Practicing with mixed numbers
Do you want to let your students practice with mixed numbers? This article explains how this can be done within Grasple. Written by Eric Bouwers
Updated over a week ago

Using the capabilities of the Computer Algebra System (CAS) behind Grasple it is possible to create exercises that allow your students to practice with mixed numbers. However, mixed numbers are not interpreted as such in the CAS by default, so they need special attention. Below we explain all ins-and-outs of the support of mixed numbers within the platform.

## Reading expressions with mixed numbers

A mixed number is defined as a number consisting of an integer and a fraction. So the mixed number `2 1/2` represents two and a half, or `3/2`. However, in the default mode, the CAS system behind Grasple will interpret the expression `2 1/2` as `2 x 1/2`, so two times a half, which is equivalent to `1`.

In order to make sure the CAS interprets `2 1/2` as a mixed number (and thus equal to `3/2`) you can use the `Read Expression With Mixed Numbers` parameter type. This parameter type takes an expression and assumes that constructs such as `2 1/2` represent mixed numbers, instead of a multiplication.

Important: in the default mode the CAS does not interpret expressions as mixed numbers. If you want to interpret an answer from a student as a mixed number you need to explicitly read it as such. See the Using mixed fractions in exercises below for how this can be done.
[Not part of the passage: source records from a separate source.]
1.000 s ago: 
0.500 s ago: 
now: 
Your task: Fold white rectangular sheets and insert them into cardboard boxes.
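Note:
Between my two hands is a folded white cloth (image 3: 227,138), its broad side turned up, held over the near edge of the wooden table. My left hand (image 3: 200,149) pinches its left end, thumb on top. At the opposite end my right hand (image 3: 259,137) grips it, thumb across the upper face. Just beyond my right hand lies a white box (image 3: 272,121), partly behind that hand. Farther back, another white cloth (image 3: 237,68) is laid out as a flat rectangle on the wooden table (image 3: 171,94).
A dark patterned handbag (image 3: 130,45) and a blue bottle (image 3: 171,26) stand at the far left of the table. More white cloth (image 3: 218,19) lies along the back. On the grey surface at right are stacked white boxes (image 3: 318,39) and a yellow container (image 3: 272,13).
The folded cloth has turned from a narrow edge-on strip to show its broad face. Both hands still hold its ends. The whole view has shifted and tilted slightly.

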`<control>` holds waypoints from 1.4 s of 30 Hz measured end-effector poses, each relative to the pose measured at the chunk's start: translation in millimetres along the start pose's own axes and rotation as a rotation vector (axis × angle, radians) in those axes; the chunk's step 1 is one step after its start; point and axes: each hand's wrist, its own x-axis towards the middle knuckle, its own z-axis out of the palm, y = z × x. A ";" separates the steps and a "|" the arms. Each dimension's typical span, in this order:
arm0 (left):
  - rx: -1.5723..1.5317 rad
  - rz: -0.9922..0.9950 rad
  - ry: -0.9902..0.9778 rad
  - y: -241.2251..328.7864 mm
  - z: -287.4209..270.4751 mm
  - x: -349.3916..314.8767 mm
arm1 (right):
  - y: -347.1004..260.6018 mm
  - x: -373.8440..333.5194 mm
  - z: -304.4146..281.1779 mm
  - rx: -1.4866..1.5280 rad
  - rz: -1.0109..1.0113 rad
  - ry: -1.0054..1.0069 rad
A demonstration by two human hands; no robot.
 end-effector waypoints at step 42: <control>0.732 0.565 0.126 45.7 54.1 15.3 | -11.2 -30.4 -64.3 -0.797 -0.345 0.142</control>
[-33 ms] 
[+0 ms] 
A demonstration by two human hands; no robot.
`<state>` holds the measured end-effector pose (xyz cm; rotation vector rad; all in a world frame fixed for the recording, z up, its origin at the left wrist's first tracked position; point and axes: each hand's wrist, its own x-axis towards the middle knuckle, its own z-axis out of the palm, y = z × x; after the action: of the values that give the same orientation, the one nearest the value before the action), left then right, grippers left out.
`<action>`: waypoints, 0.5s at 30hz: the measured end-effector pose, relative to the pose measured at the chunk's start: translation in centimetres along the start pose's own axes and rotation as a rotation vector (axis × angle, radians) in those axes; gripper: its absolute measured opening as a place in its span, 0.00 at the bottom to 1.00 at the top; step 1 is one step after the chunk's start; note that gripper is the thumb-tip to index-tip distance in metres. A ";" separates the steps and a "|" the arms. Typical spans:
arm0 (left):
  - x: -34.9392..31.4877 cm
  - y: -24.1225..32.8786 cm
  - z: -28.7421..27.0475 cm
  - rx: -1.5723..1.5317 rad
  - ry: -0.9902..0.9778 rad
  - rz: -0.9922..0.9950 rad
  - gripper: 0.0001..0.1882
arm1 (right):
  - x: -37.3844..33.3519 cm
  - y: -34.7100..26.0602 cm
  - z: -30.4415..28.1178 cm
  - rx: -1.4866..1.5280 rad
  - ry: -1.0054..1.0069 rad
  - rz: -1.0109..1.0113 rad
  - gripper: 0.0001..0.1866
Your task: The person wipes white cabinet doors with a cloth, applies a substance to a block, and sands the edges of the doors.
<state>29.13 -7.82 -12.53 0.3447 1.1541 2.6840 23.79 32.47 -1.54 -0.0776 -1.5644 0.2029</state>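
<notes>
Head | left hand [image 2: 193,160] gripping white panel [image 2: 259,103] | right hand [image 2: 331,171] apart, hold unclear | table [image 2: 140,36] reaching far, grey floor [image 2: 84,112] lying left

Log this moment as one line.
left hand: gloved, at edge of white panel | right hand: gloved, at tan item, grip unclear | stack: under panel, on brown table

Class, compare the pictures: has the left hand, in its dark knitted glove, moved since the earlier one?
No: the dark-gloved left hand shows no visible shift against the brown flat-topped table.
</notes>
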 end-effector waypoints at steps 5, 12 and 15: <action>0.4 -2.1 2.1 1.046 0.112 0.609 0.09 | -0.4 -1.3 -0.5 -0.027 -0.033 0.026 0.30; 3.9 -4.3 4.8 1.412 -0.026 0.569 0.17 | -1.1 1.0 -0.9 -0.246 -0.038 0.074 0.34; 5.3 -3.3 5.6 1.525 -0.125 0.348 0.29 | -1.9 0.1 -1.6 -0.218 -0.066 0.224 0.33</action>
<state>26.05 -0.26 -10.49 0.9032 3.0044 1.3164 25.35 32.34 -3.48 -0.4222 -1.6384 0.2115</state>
## Writing expressions with mixed numbers

By default the CAS will always visualise expressions with improper fractions instead of mixed numbers. If you want to display an expression with mixed numbers you can use the `Write Expression With Mixed Numbers` parameter type. This parameter takes an expression and will visualise this expression with mixed numbers instead of improper fractions.
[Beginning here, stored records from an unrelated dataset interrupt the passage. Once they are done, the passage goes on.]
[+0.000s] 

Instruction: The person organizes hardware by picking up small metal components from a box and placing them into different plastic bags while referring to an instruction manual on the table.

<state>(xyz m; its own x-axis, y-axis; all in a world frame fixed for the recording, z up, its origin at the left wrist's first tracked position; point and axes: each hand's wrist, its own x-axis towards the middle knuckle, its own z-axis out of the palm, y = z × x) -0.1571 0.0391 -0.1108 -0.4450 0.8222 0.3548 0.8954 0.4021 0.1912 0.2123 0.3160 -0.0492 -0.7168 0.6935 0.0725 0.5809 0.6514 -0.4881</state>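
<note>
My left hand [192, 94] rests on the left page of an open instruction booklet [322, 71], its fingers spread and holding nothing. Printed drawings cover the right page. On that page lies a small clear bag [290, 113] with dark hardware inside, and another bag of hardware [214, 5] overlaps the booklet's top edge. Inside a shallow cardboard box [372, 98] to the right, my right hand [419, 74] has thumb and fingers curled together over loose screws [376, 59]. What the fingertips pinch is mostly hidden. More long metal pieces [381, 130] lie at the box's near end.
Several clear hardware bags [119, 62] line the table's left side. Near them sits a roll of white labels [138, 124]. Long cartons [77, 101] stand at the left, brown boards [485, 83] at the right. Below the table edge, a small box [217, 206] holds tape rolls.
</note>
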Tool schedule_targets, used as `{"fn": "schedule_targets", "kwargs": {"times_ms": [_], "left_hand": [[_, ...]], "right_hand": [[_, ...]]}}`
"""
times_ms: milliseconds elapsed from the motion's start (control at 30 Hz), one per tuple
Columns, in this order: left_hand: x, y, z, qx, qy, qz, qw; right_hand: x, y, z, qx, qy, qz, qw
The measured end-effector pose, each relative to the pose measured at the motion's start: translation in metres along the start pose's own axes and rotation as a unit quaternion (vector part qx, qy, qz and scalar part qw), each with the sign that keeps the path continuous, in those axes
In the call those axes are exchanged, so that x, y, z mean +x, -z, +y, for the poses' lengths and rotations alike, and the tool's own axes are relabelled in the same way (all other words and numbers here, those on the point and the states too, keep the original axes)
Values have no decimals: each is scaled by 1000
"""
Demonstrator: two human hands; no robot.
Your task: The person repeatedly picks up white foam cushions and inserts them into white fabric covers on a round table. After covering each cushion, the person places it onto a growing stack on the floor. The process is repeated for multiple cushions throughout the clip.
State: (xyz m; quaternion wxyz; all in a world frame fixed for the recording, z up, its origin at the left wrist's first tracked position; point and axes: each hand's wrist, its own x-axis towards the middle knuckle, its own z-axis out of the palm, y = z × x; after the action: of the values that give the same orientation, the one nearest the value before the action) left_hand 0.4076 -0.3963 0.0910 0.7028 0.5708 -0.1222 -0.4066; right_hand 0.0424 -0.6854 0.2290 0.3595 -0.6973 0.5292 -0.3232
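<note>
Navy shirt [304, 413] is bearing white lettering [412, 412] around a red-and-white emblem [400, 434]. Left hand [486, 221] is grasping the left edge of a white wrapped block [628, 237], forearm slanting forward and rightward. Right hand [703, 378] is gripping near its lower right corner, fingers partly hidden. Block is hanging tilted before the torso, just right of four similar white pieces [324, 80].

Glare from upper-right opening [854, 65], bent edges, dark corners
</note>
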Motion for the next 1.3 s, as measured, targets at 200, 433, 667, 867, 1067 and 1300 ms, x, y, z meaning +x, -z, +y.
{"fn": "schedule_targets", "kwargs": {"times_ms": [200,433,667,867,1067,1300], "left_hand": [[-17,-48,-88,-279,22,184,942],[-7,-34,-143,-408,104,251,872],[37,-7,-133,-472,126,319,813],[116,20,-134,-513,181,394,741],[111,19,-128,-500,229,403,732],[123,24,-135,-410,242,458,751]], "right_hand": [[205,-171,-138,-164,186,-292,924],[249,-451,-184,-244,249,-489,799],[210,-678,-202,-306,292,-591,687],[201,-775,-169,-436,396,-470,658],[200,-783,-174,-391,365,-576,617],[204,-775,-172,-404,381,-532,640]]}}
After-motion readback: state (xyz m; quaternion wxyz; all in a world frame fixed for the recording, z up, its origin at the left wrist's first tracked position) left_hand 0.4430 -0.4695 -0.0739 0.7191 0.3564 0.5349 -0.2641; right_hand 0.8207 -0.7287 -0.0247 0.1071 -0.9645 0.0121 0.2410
## Using mixed fractions in exercises

So how can these parameter types be used to generate an exercise which allows students to rewrite improper fractions to mixed numbers? Let's see!

#### Defining the exercise parameters

As a start, we define some parameters to generate an improper fraction. For this we use two range-parameters which will give us some random integers. We also define the improper fraction we want to rewrite:

After this, we can also calculate both the whole number and the numerator we expect to see in our simplified mixed number:

Note that we have added a condition for the `num` parameter to be unequal to zero, as we want to make sure we actually have a fraction in our mixed number.

As a last step we define the exact mixed number we expect using the `Read Expression With Mixed Numbers` parameter type:

#### Defining the question

With these parameters defined we can define our actual question:

All that is left to do is the definition of the answer model. We want to define the following rules:

• if the given student answer is exactly equal to the mixed number, it is correct

• if the given student answer is algebraically equal to our mixed number we see it as incorrect, but explain that it can be simplified more.

• otherwise the answer is incorrect

As a first step in our definition, we need to make that the answer of the student is read with mixed numbers. This is important, as by default the CAS will not recognise mixed numbers.

To do this, we define an answer parameter of the `Read Expression with Mixed Numbers` type. As the expression we simply give the expression which is entered by the student, which is in the form of `student.answerX`, where X is the number of question in the exercise.

In our case we only have a single question, so the expression is `student.answer1`. We can defined this parameter by clicking the `edit answers and specific feedback` button in the `Math/Equation` tab of the exercise:

We can define the answer parameter as follows:

Based on this parameter we can express our answer rules relatively straight-forward:

It is important to note here that the left-hand-side of the answer rules have our previously defined answer parameter selected. This ensures that the expression given by the student is parsed and evaluated as a mixed number instead of a multiplication.

#### Defining the detailed solution

As a last step we need to make sure that we provide students with valuable feedback in the scenario in which they only gave incorrect answers. A regular question will show the correct answer to the student in this scenario, but because of the way in which the answer rules are defined this does not happen in this case. Because of this it is important to also provide feedback in the `Detailed solution` field:

And we are done!

## Important caveats to take into account

In the creation of the exercises with mixed numbers there are two important things to keep in mind:

1. student answers are normally not interpreted with mixed numbers, they need to be explicitly processed as such.

2. the default feedback of the correct answer is not being shown, this type of feedback needs to be explicitly provided in the `Detailed solution` field.